質問者:配当が14円から15円、16円と1円ずつ増えています。今後の方針として、毎年1円ずつ増えていくイメージですか?

秦野:配当については、コロナ禍においては横ばいにせざるを得ませんでしたが、それまでは基本的に毎年1円ずつ、記念配当がある時は2円増配を考えてきました。

配当性向という考え方もありますが、やはり弊社の株を買っていただいた個人投資家のみなさまに少しずつ貢献していこうという考えで、できれば16円、17円、18円と1円ずつ上げていきたいと思っています。

質疑応答:来期以降の成長イメージについて

質問者:受注残高について、今期末くらいには200億円ほどになっていくとなると、来期以降の業績はジャンプアップするような成長イメージでしょうか?

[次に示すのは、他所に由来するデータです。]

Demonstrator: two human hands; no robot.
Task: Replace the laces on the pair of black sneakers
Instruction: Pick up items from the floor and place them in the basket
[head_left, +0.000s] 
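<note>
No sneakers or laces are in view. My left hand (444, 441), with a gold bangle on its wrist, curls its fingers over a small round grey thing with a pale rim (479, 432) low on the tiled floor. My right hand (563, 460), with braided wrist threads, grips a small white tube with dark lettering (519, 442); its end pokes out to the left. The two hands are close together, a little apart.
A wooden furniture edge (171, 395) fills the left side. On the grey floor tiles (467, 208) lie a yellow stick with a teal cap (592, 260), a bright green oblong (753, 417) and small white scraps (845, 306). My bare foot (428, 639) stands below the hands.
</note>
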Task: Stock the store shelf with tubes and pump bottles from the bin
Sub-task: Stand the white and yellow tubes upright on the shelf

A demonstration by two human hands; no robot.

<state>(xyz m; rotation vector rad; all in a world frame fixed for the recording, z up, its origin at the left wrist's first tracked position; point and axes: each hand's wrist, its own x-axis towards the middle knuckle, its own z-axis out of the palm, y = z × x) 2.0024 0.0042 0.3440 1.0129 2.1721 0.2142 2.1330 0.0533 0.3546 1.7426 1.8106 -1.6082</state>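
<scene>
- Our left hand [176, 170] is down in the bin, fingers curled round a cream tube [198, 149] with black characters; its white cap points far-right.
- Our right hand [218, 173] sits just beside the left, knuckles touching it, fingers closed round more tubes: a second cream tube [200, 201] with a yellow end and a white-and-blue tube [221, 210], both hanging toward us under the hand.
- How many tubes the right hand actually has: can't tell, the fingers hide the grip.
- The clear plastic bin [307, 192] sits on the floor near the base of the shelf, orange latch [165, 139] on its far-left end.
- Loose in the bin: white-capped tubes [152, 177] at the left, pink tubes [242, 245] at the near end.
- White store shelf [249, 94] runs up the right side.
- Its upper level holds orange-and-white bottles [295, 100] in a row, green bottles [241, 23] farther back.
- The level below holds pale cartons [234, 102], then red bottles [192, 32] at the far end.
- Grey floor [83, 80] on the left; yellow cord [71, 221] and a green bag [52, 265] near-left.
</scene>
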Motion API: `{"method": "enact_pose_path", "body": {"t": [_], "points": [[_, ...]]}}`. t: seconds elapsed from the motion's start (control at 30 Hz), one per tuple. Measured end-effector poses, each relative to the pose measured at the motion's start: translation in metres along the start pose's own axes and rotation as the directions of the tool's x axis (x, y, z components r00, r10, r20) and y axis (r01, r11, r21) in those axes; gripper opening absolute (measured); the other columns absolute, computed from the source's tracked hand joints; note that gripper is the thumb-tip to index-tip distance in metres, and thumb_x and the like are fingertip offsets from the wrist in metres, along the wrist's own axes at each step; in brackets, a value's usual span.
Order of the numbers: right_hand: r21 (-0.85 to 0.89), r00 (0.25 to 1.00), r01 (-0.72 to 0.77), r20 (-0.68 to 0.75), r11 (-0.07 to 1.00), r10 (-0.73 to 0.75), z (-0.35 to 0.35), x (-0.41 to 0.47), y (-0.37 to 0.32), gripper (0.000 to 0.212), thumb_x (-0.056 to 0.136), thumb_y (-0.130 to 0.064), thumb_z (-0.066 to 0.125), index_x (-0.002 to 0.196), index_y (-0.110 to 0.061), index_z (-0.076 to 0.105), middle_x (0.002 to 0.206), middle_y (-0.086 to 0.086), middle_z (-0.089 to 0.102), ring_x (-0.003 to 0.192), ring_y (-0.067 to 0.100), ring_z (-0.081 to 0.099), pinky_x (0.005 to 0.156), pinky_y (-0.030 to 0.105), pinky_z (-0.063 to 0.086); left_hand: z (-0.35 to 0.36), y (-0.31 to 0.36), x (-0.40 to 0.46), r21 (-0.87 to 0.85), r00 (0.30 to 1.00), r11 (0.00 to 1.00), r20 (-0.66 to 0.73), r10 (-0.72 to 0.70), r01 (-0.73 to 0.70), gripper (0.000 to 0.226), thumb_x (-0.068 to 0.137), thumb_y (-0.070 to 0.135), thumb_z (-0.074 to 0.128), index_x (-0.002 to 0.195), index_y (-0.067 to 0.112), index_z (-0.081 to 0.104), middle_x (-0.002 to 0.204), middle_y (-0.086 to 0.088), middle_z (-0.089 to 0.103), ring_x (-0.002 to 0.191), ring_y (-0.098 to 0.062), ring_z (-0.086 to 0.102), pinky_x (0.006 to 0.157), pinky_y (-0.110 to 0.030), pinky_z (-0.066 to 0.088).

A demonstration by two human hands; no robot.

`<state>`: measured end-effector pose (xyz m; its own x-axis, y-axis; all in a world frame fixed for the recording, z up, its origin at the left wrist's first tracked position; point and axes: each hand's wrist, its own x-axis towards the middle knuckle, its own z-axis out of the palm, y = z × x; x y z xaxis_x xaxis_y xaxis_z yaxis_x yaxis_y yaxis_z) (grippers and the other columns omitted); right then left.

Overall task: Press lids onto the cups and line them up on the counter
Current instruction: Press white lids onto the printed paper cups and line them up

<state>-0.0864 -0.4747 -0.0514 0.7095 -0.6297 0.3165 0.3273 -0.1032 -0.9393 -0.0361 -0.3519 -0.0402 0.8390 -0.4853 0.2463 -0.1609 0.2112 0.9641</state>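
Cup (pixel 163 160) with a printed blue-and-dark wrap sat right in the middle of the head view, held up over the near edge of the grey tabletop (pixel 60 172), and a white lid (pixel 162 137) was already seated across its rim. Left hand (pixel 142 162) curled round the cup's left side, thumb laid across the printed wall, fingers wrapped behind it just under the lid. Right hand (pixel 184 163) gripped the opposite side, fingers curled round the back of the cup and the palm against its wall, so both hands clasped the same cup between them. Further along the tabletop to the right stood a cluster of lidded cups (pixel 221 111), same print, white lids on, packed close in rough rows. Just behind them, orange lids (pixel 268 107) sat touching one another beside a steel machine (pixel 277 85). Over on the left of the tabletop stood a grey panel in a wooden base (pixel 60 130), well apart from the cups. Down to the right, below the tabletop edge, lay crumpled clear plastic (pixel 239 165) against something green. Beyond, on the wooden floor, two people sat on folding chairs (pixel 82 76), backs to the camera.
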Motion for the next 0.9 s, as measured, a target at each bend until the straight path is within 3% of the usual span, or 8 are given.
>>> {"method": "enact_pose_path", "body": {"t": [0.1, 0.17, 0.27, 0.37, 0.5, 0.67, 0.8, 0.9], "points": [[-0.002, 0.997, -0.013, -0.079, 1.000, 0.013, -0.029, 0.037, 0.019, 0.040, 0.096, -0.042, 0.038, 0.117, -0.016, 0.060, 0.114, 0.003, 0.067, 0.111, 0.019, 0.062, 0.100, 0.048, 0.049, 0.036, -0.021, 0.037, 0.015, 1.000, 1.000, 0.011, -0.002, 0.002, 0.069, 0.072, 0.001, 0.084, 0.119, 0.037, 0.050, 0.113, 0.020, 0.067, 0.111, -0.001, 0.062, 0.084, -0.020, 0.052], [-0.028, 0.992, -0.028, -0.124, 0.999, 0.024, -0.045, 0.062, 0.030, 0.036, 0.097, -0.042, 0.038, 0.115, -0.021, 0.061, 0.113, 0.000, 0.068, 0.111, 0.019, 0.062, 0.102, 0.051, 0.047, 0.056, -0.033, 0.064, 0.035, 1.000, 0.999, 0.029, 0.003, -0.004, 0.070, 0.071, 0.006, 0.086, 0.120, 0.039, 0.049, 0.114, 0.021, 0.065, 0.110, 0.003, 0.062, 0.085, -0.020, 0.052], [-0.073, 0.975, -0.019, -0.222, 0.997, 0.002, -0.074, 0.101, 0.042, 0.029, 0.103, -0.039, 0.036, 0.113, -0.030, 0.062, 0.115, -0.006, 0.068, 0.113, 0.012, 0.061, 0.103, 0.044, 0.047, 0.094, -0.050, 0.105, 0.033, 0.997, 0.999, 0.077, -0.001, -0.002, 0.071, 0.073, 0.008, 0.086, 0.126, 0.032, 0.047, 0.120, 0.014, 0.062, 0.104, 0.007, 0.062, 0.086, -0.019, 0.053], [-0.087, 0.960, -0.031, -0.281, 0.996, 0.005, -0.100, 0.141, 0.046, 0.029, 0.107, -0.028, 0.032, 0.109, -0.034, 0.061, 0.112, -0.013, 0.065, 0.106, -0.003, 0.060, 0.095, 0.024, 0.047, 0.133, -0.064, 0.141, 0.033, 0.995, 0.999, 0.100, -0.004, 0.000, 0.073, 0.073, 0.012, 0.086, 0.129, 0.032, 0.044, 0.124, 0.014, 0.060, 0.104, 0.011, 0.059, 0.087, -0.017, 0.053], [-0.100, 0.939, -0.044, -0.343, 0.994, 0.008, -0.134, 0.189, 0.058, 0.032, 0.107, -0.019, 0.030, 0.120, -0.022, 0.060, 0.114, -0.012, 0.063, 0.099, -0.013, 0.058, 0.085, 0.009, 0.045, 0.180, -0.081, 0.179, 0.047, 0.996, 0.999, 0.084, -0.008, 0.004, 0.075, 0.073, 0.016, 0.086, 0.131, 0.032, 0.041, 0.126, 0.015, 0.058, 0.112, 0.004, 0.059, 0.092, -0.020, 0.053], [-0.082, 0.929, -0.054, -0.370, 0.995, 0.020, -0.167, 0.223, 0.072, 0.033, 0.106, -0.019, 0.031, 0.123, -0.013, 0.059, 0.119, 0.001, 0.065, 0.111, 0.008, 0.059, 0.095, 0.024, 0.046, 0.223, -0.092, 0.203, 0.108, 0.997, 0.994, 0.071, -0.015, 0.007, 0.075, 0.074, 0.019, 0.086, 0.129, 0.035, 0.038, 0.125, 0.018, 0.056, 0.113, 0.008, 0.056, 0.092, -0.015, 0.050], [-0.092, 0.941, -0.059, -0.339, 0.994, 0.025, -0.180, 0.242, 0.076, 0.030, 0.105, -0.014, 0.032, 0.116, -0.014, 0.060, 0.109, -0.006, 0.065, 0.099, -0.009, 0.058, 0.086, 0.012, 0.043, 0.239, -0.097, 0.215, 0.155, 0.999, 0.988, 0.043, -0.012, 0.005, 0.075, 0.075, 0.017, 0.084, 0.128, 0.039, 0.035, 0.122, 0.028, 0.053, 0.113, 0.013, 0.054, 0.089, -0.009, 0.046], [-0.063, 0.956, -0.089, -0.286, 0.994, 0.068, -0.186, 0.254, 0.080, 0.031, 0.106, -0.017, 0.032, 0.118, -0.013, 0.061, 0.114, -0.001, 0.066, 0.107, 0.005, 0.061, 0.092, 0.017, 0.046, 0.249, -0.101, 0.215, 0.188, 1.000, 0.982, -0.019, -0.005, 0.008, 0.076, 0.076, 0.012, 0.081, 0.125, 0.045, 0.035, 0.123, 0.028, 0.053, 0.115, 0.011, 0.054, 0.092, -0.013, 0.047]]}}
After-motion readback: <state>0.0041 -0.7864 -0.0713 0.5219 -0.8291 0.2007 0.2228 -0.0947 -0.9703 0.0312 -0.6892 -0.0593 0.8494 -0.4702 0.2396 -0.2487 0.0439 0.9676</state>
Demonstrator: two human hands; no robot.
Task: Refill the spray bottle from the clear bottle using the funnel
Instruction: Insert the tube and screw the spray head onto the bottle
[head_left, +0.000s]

秦野:業績まではまだわかりませんが、先ほどお伝えしたように、例えば月間1,000万USDの案件を獲得した場合、そこから切り崩される売上が約700万USDとすると、約300万USDずつ上がります。300万USDが12ヶ月続くと3,600万USDに、24ヶ月続くと7,200万USDと、Backlogがどんどん積み上がっていきます。

その期待が持てるくらいに米国は活況で、どんどん積み上げていけるのではないかということです。先ほどお伝えしたように、1月から私が直接指揮をとるようになり、現在は月間平均900万USDです。経営企画担当の坂本と、どのように進めていくべきかを一生懸命考えています。

質疑応答:インド進出の背景について

司会者:「昨年までターゲットになかったインド進出の背景を教えてください。入口やマーケットを考えると重要だとは思いますが、難易度の高い市場と認識しています」というご質問です。

秦野:インド進出については、我々の米国子会社の非常に重要な決定でしたので、米国から帰国した坂本からご説明します。

坂本勲勇氏:インドに関しては、グローバルのクライアントのニーズがあり、常に考えてきた市場です。大きなニーズとしては、ファーマコヴィジランス(安全性情報管理)について、「24時間、週7日体制でサービスを提供できるようにしてほしい」というご要望が各企業から非常に多くありました。

我々は米国、欧州、アジアの日本と3つの拠点を持っていますが、ちょうど間にあるインドの位置にそのサービスを提供できるチームを組成できれば、非常に効率が良いと考えました。

また、安全性情報の取り扱いに関わる法規制が非常に厳しく、そこもしっかり遵守したかたちでクライアントの希望に沿えるということで、まずはファーマコヴィジランスの機能を提供できるチームをインドに立ち上げています。

それ以降はリスクとベネフィットのバランスを考慮しながら、クライアントのニーズに応じて、さらにサービスの幅を拡充していくかを慎重に検討しながら進めていきます。

したがって、現状としてはファーマコヴィジランスのサービスを提供できる体制が整い、すでに複数の案件でクライアントにサービスを提供しているところです。